From Beijing, the message was, to put it in the words of one pundit, China has had a few bad centuries but is back on its feet.  From Denver, the word was that the world’s most powerful country has been on a desperate decade-long downspin that can only get worse if the Republicans keep the White House. 

For people in this part of the world, the weakening of US power is most evident elsewhere:  in the Middle East and Southwest Asia, where Washington is bogged down in unending wars in Iraq and Afghanistan; in Latin America, where the rebellion against neoliberalism and US meddling is in full swing; and, most recently, in Central Asia, where Washington and the North Atlantic Treaty Organization (NATO) have been taught a painful lesson in overextension in Georgia.

The erosion of Washington’s position is less obvious in East Asia.  After all, the US continues to maintain over 300 military bases and facilities in the Western Pacific.  Over the last decade, it has established what amounts to a permanent troop presence in the Southern Philippines to make up for its giving up its two big military bases on Luzon Island in 1992.   And in Indonesia, the Pentagon has reestablished its close ties with the Indonesian military after several years of uncertainty, using the opportunity provided by relief operations during the tsunami of 2004. 
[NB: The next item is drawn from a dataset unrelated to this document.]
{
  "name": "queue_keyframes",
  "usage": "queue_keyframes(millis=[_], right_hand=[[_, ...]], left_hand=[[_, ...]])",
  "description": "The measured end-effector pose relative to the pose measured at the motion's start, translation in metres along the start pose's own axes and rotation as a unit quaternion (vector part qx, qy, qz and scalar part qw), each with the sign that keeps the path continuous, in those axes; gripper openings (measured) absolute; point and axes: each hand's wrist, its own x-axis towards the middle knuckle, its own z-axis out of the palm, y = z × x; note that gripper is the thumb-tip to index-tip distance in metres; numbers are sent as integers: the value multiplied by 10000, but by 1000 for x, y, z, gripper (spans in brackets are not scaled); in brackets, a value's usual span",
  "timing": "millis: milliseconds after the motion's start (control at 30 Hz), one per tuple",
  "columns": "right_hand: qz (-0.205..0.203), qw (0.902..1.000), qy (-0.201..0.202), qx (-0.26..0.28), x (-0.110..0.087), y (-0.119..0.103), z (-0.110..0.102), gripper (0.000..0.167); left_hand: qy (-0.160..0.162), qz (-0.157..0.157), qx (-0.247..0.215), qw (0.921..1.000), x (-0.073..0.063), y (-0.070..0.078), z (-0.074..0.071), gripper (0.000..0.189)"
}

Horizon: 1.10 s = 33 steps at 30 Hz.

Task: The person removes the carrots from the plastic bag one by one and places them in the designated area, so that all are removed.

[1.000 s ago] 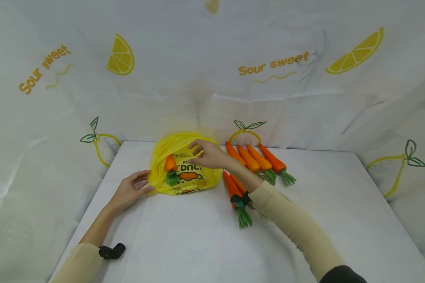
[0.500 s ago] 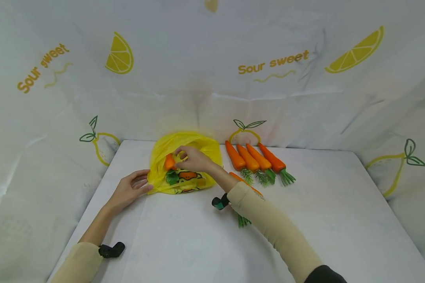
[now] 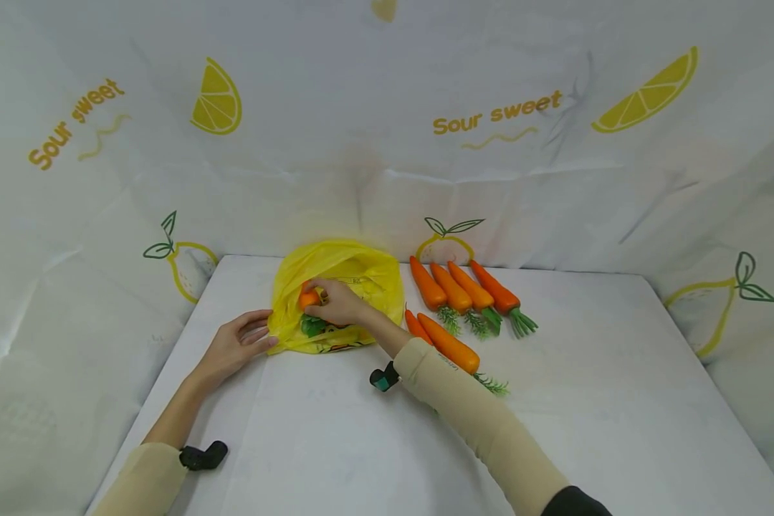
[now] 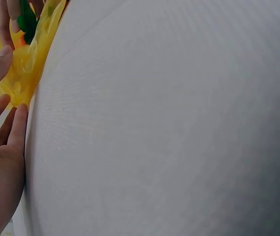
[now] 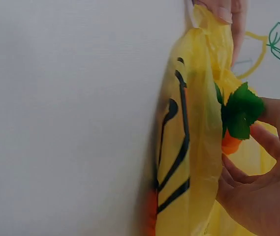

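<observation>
A thin yellow plastic bag [image 3: 387, 287] with printed cartoon figures lies at the back of the white table, its mouth spread. My left hand [image 3: 235, 347] holds the bag's left edge; in the left wrist view the yellow film [image 4: 24, 73] runs between thumb and fingers. Inside the mouth my right hand [image 3: 337, 302] grips an orange carrot [image 3: 307, 298] with broad green leaves [image 5: 243, 110]. Its thumb and fingers lie on either side of the carrot, which is mostly hidden by the bag and fingers.
Several orange carrots [image 3: 450, 289] with green tops lie in a row right of the bag. Nearer, another carrot [image 3: 448, 344] lies beside a redder one [image 3: 416, 327], partly behind my right sleeve. A white cloth with lemon prints [image 3: 361, 143] hangs behind the table.
My right hand has moved left and down across the bag's mouth and has closed on the carrot inside. The left hand has stayed at the bag's edge.
</observation>
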Motion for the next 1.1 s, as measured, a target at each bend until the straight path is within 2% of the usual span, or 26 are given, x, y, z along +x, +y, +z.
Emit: queue_keyframes(millis=[233, 667, 1100], right_hand=[[-134, 9998, -7, -166, -2, -4, 6, 42], [317, 9984, 381, -283, -8, -2, 4, 23], [300, 9995, -74, -18, -18, -7, -14, 22]], left_hand=[[11, 51, -24, 10000, 0, -1, 0, 71], [-7, 56, 15, 10000, 1, -3, 1, 72], [-32, 79, 45, 10000, 1, -2, -1, 73]])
Erosion of US Power in East Asia

Nevertheless, the region—and Southeast Asia in particular—is probably more independent of the US today than at any other time in the last 60 years.  Economics is the reason.  Over the last two decades, several developments have eroded the US’s position. 

First of all, its drive to create the trans-Pacific free trade area known as the Asia Pacific Cooperation (APEC) failed.  APEC was meant to be a westward extension of the North American Free Trade Area (NAFTA), and both were intended to serve as a geoeconomic counterweight to the European Union.  Japan, China, and the Association of Southeast Asian (ASEAN) countries, fearing US economic domination in the name of free trade, scuttled President Bill Clinton’s trans-Pacific dream at the APEC Summit in Osaka in 1995.  APEC summits continue to be held, but these are remembered more as times when heads of state don the host country’s national costume than as occasions for serious economic decisionmaking.

Second, the US effort to impose capital account and financial liberalization on the Asia Pacific economies as a key element of more thoroughgoing structural transformation backfired.  Capital account liberalization led to the Asian Financial Crisis in 1997-1998.  Instead of helping to shore up economies in crisis, Washington took advantage of the crisis to try to comprehensively transform the region’s economies along neoliberal lines.  As one of Clinton’s economic lieutenants saw it, “Most of these countries are going through a dark and deep tunnel…But on the other end there is going to be a significantly different Asia in which American firms have achieved a much deeper market penetration, much greater access.” 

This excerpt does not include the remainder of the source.